Kneeling Hip Thrust
By Mike Reinold, DPT, SCS, ATC, CSCS
The hip thrust exercise has become a common exercise for strengthening the gluteus maximus that has gained popularity over the last couple of years thanks to its simplicity and effectiveness.
While a weighted bilateral hip thrust is an excellent exercise, I have found that some people have difficulty performing the exercises in the rehab setting. You could start the hip thrust exercise with just body weight, but some people will still have difficulty disassociating hip extension and lumbar spine extension, making the standard hip thrust difficult to perform with proper form even with little to no weight.
In the rehab setting, I typically need to start working on glute training in most patients. I am a big believer in strengthening the glutes and training them to extend the hip so that the hamstrings and low back take less stress. However, sometimes I wonder if we are guilty of jumping right into a glute strengthening exercise, like the hip thrust or even a single leg deadlift variation, before the patient is ready for the movement. To me, this where the need for glute “activation” prior to “strengthening” comes to mind.

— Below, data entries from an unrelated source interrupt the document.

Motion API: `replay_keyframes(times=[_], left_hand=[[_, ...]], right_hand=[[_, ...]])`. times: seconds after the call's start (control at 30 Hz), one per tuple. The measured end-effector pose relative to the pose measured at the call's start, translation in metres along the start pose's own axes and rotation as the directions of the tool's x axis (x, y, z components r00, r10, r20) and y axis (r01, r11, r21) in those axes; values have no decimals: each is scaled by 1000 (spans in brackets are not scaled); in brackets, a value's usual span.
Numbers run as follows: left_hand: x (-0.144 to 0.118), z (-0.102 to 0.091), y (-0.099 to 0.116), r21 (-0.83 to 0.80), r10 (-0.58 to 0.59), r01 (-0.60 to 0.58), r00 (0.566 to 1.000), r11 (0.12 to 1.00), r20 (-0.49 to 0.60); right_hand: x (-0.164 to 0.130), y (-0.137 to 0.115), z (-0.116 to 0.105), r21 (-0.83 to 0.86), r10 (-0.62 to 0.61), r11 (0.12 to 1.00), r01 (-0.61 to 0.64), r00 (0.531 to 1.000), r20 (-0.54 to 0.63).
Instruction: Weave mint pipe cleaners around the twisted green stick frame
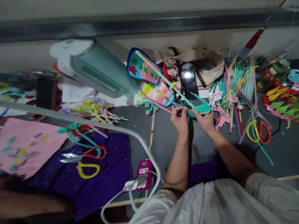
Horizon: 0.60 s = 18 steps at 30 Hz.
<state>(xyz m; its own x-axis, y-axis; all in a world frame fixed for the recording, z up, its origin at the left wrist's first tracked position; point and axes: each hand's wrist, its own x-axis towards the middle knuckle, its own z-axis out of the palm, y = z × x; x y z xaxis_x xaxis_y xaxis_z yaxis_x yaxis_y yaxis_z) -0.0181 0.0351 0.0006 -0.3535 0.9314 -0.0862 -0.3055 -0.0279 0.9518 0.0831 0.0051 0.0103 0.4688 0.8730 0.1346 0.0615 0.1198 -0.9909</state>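
Near the middle of the desk, my right hand (205, 120) grips a curved teal panel of pipe cleaners (202, 108) laid side by side. My left hand (180, 119) is closed in a pinch at the panel's left end; its fingertips hide exactly what they grip. A long pale green twisted pipe cleaner (161, 75) runs from the panel to the upper left. Behind it are a blue-edged fan-shaped piece (144, 67) with a red flower and green bits, and a striped yellow-and-pink piece (157, 95).
Right of my hands are a pink glue gun (222, 119), a pipe cleaner bundle (243, 81) and scissors (259, 132). A phone (189, 79) leans against a canvas bag (212, 67). On the left, a lamp arm (130, 130) crosses above a purple cloth (116, 161), other scissors (87, 160) and a power strip (146, 174).
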Motion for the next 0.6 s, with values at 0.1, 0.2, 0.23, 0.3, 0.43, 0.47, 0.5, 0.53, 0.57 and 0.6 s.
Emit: replay_keyframes(times=[0.1, 0.2, 0.23, 0.3, 0.43, 0.47, 0.5, 0.53, 0.57, 0.6], left_hand=[[2, 0, -7, -2, 127, -127, 991, 992, -36], [4, 0, -11, -40, 95, -97, 994, 994, -53], [5, 0, -12, -55, 75, -78, 996, 995, -57], [6, 0, -14, -95, 31, -37, 998, 995, -57], [9, -2, -17, -209, -101, 94, 995, 973, -24], [10, -2, -17, -239, -138, 132, 990, 962, -7], [11, -3, -18, -269, -171, 168, 985, 948, 12], [11, -3, -18, -295, -201, 202, 979, 934, 32], [12, -3, -18, -319, -227, 232, 973, 919, 53], [13, -3, -18, -341, -250, 259, 966, 904, 73]], right_hand=[[3, -5, -1, 34, 11, 999, -10, 1000, -19], [7, -3, -3, 46, 27, 999, -26, 999, -40], [9, -1, -4, 46, 33, 998, -31, 999, -43], [11, 4, -5, 55, 42, 998, -40, 998, -46], [13, 13, -4, 111, 74, 991, -68, 996, -53], [13, 14, -3, 126, 87, 989, -80, 995, -51], [13, 14, -3, 144, 102, 985, -94, 994, -49], [13, 14, -2, 164, 121, 980, -111, 992, -47], [13, 13, -2, 186, 141, 974, -131, 989, -44], [14, 12, -2, 209, 165, 966, -152, 985, -42]])
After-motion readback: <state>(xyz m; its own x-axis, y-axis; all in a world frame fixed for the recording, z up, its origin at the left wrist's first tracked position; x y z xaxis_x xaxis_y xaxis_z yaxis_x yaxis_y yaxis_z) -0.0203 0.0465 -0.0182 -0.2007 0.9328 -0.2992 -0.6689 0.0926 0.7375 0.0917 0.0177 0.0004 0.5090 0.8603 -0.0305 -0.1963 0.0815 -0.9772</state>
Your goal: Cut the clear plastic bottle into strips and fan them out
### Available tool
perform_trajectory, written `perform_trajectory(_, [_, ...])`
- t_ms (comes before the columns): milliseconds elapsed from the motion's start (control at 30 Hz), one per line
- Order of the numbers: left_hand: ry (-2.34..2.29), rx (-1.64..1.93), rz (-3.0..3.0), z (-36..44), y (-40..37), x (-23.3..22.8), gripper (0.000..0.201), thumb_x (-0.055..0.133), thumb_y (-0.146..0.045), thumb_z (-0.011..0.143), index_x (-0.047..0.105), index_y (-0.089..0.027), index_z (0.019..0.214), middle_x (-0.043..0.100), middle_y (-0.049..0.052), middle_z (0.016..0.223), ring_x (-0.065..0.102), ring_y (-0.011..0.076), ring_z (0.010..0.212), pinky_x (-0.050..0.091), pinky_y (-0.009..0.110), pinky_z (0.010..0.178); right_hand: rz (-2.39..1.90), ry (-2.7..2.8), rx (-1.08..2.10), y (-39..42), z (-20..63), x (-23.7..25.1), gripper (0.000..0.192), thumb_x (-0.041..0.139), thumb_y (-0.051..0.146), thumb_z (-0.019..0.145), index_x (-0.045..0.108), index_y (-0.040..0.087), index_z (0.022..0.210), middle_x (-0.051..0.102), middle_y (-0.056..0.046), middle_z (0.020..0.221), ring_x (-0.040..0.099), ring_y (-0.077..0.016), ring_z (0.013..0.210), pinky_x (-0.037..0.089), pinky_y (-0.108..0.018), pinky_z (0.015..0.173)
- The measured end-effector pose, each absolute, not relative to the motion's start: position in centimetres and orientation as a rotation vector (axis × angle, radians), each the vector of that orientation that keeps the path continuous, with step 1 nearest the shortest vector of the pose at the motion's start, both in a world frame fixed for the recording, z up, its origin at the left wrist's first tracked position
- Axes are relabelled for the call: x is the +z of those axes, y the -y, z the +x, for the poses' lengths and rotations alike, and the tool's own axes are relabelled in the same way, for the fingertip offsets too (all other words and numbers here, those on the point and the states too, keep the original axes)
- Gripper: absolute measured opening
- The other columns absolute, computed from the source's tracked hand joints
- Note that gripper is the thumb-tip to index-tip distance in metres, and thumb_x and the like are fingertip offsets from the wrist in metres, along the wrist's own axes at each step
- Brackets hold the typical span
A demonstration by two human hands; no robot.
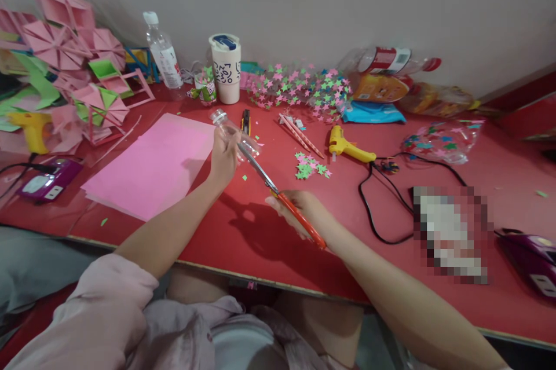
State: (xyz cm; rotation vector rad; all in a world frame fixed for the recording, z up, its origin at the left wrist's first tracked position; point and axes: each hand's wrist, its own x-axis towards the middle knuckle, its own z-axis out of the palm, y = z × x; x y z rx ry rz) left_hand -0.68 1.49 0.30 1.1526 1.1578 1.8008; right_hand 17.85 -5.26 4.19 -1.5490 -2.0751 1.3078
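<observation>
Right hand [304, 211] grips orange scissors [282, 199], blades pointing up-left into the left hand's [223, 156] clear bottle [234, 132].

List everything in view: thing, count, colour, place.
clear bottle: one, held above table, centre
scissors: one, orange handles, blades at the clear bottle
pink paper sheets: stack, left of centre
glue gun: one, yellow, right of centre
paper stars: many, pink and green, by wall
cup: one, white, by wall
water bottle: one, clear, beside cup
folded paper shapes: many, pink and green, far left
table: one, red
left hand: holds clear bottle
right hand: holds scissors
</observation>
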Motion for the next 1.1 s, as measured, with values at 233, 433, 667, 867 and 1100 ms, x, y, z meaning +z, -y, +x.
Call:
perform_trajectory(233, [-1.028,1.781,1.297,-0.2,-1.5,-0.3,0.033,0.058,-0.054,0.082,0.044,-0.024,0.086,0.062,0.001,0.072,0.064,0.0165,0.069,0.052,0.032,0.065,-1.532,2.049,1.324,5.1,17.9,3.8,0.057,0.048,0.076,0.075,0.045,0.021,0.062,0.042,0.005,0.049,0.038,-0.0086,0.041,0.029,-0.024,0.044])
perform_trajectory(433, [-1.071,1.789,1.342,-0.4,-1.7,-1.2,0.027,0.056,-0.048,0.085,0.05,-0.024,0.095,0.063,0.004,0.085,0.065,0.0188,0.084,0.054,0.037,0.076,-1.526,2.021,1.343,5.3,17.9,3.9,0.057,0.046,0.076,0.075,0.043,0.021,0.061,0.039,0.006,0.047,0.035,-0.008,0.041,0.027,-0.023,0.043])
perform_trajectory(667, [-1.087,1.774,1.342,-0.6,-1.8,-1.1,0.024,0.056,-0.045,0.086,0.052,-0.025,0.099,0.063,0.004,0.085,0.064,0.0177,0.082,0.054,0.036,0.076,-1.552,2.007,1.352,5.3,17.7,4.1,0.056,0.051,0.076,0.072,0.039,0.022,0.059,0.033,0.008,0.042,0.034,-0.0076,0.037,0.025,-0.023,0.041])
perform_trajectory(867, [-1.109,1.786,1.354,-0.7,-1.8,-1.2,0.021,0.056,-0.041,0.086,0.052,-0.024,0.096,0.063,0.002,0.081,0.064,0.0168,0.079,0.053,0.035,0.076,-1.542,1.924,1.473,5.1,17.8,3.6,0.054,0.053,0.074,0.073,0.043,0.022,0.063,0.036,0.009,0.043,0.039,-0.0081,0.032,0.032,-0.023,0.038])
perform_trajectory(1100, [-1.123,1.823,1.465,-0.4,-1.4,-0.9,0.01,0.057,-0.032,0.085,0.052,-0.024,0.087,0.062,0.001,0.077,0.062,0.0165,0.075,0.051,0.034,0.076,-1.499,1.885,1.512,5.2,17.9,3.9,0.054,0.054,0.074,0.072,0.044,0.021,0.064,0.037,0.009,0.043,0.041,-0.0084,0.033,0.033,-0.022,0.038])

I am always looking for great exercises to “turn on” the glutes and activate proper hip extension firing, so the hip thrust is an intriguing option. I have started to perform a variation of the hip thrust in the kneeling position. By performing a kneeling hip thrust, it becomes a better activation and lower level strengthening exercise.
Kneeling Hip Thrust Technique:
- I use a dowel and tubing with handles on both ends so that I can wrap the tubing around a stationary point and slide the dowel through the tubing handles. You can loop elastic tubing or bands around the waist.

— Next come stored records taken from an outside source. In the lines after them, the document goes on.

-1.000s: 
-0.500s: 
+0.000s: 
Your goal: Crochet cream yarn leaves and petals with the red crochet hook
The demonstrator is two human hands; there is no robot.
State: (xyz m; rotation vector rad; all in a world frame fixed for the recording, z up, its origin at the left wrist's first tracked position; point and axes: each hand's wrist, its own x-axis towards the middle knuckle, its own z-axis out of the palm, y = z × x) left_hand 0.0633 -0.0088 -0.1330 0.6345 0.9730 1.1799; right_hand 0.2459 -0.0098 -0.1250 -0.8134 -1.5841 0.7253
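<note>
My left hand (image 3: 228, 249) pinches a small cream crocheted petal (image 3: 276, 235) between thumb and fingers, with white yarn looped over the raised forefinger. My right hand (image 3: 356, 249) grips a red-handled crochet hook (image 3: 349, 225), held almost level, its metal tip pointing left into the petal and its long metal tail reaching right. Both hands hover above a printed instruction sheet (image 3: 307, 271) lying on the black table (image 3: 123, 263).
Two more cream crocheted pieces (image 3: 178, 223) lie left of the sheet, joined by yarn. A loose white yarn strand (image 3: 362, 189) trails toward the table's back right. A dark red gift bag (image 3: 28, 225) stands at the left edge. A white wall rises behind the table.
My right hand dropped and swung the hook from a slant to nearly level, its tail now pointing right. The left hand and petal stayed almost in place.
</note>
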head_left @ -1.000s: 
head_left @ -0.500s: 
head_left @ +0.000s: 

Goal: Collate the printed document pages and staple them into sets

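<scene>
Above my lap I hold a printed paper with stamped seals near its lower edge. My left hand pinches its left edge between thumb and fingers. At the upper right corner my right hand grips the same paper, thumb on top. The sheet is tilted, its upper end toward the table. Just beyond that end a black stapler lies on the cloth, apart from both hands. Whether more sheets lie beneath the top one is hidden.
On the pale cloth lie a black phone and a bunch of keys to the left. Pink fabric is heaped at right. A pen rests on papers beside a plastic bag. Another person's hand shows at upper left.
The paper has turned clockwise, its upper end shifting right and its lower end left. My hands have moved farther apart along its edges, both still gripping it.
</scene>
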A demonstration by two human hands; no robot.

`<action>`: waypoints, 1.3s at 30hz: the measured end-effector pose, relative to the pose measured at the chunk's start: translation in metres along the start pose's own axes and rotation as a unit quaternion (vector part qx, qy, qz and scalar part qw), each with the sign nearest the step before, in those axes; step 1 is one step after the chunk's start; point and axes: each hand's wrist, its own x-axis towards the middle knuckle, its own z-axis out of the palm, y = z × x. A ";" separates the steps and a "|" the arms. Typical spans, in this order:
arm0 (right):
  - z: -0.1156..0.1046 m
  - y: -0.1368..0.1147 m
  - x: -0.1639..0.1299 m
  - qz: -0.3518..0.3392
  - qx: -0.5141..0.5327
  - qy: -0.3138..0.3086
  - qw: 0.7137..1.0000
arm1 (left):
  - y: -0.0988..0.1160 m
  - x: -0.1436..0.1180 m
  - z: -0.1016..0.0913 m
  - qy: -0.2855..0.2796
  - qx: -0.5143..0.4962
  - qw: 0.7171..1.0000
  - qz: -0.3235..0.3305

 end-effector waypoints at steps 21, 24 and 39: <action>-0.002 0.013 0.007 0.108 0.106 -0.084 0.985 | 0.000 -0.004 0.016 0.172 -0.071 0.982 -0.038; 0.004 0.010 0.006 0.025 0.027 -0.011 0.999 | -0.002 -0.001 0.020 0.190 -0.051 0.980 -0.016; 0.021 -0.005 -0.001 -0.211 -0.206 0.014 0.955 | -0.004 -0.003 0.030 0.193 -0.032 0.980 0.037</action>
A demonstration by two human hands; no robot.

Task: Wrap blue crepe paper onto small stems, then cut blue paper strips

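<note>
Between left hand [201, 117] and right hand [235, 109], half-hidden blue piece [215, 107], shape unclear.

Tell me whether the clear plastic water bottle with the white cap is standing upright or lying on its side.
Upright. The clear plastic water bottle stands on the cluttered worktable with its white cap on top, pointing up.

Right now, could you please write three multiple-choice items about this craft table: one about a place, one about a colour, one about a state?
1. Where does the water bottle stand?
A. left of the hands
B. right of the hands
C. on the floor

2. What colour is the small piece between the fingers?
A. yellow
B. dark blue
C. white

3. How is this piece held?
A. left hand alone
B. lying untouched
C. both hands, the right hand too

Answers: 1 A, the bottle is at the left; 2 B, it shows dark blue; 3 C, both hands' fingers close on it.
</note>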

- Assume a tall-kneeling position with the dowel or tubing over your lower abdomen and pelvis area.
- Your knees should be about shoulder width apart with your feet together.
- Your feet and knees should form a triangle.

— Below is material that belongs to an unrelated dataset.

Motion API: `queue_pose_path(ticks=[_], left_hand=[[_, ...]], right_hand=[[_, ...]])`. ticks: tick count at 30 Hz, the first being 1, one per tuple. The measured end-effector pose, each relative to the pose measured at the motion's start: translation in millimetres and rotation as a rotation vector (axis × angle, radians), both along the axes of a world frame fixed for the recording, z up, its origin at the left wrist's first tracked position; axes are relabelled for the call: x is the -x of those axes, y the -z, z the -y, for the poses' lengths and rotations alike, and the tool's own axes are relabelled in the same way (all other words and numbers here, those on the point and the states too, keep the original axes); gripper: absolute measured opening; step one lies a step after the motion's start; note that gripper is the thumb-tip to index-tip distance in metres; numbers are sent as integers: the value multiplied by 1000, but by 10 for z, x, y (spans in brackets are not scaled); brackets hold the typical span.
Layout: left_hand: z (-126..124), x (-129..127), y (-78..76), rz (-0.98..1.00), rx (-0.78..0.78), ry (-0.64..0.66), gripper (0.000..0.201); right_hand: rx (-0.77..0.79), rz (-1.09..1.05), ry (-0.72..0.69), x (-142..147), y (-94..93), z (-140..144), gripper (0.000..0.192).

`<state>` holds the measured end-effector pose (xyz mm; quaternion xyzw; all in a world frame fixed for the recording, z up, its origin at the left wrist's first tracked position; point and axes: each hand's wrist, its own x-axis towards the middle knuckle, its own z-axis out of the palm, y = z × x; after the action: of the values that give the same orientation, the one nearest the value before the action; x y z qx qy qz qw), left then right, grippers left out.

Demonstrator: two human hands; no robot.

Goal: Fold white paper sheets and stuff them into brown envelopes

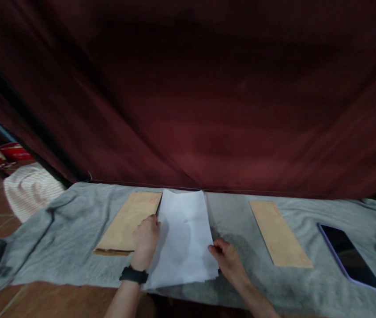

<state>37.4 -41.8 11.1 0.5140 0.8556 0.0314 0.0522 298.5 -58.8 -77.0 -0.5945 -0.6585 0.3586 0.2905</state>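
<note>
Left hand: the left hand (146,240) pinched the left edge of the white paper (183,236).
Right hand: the right hand (228,260) gripped its lower right edge.
Paper: lay low centre on the grey cloth (69,229) over the tabletop.
Beside it: left envelope (126,221), right envelope (279,238), phone (350,256) at far right.

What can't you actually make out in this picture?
- Head view: the left hand covers part of the white paper's left edge.
- The stack of brown envelopes: its count is too small to tell.
- The phone: its screen is dark.
- The right hand: its fingertips are hidden under the paper.
</note>
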Motion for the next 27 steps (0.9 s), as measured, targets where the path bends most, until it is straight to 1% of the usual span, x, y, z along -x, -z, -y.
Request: queue_pose_path(ticks=[3, 7, 11, 14, 18, 20, 22, 23, 25, 27], left_hand=[[32, -25, -22, -107, -32, 1, 38], [56, 26, -74, -203, -86, 22, 38], [91, 132, -152, -308, -111, 47, 35], [111, 197, -221, -317, -133, 46, 33], [112, 209, -359, -177, -162, -59, 40], [96, 205, -422, -135, -212, -106, 39], [60, 221, -449, -112, -333, -75, 34], [33, 239, -445, -66, -405, -44, 30], [-35, 282, -418, 133, -543, 25, 23], [-104, 308, -392, 419, -666, 71, 20]], right_hand=[[-18, 126, -24, 48, -61, 50, 21], [-25, 231, -52, 71, -107, 80, 21], [-73, 239, -68, 46, -85, 77, 24], [-91, 205, -70, 19, -52, 68, 27], [-88, 140, -85, -5, -36, 64, 28], [-92, 117, -93, -12, -42, 66, 29], [-93, 92, -101, -24, -51, 64, 30], [-93, 72, -101, -32, -55, 59, 30], [-95, 4, -91, -57, -61, 36, 29], [-98, -106, -70, -93, -64, -8, 26]])
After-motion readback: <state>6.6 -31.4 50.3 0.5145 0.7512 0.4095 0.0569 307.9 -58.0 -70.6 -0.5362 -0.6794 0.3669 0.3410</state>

- Begin by sitting on your feet; then lift your body up and out and extend your hips.
- Squeeze your glutes together at the end range of movement, and avoid hyperextending the low back.
- Stay tall from the knees to the shoulders throughout the movement.
- Keep the core tight and glutes squeezed throughout the movement.
- For more resistance, you can cable weights or Keiser resistance, but there is a limit to how much weight you can add before the weight is just too much and pulls you backward.
- If you want to add more resistance, the kneeling position isn’t for you. This is ultimately an activation and basic motor recruitment exercise that I often use to turn on the glutes before performing or progressing to more advanced glute strengthening, including the traditional hip thrust.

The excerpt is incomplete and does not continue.